Septic Systems Contaminate Drinking Water Wells on Cape Cod
Pharmaceuticals, flame retardants, and other organic compounds found in small concentrations in household drinking water.
By Brett Walton
Circle of Blue
Cape Cod, the hooked arm of land that flexes eastward from mainland Massachusetts, is the iconic New England vacation spot. Less glamorously, it is also the perfect laboratory to study the relationship between wastewater and groundwater contamination.
The peninsula, whose population of 215,000 more than doubles during the summer, has tight clusters of septic systems and shallow household drinking water wells. Both are placed, on the same parcel of land, in sand and gravel soils through which water easily flows. Combined, it is a recipe for contamination. That is exactly what researchers at the Silent Spring Institute have found.

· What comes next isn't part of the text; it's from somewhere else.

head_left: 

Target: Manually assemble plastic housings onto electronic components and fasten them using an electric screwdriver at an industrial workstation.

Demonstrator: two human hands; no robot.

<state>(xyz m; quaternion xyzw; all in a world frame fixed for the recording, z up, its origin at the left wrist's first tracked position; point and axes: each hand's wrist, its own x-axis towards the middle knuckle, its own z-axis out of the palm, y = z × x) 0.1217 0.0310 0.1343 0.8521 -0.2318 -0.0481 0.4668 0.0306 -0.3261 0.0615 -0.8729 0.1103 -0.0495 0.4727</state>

They tested 20 household drinking water wells for 117 organic compounds in an area that uses exclusively septic systems or cesspools, which are backyard means of disposing toilet waste and water that goes down drains. The organic compounds are pharmaceuticals, personal care products, sweeteners, and certain chemicals used to stop fire. In the well water, the researchers detected 27 of the compounds, some of which have been found to interfere with hormonal development and reproduction in fish species. Health guidelines exist for only 10 of the compounds they detected.
The study was published on January 27 online in the journal Science of the Total Environment.
“Septic systems were not designed to remove these contaminants,” Laurel Schaider, a research scientist and lead author of the study, told Circle of Blue. “In dense areas, many people are downstream of someone else’s septic system.”
A 2014 study from Silent Spring found similar contaminants in wells used by public drinking water systems.
Household drinking water wells are particularly vulnerable to septic system pollution. Well owners, unlike operators of public drinking water systems, are not required to test their water for contaminants. Household wells serve 14 percent of the U.S. population, more than 44 million people.
Finding the Medicine Cabinet in Groundwater
There is a well-established connection between septic systems and nitrate and bacterial pollution in drinking water wells. This causes problems. Two-thirds of disease outbreaks in the United States due to untreated groundwater in the last four decades were linked to septic systems or a poorly designed well, according to the Centers for Disease Control and Prevention.
Schaider and her colleagues, however, were looking for a different type of contaminant on Cape Cod. Pharmaceuticals, flame retardants, and other similar compounds are known as “emerging” contaminants because their health effects are only beginning to be studied and few have federal drinking water standards.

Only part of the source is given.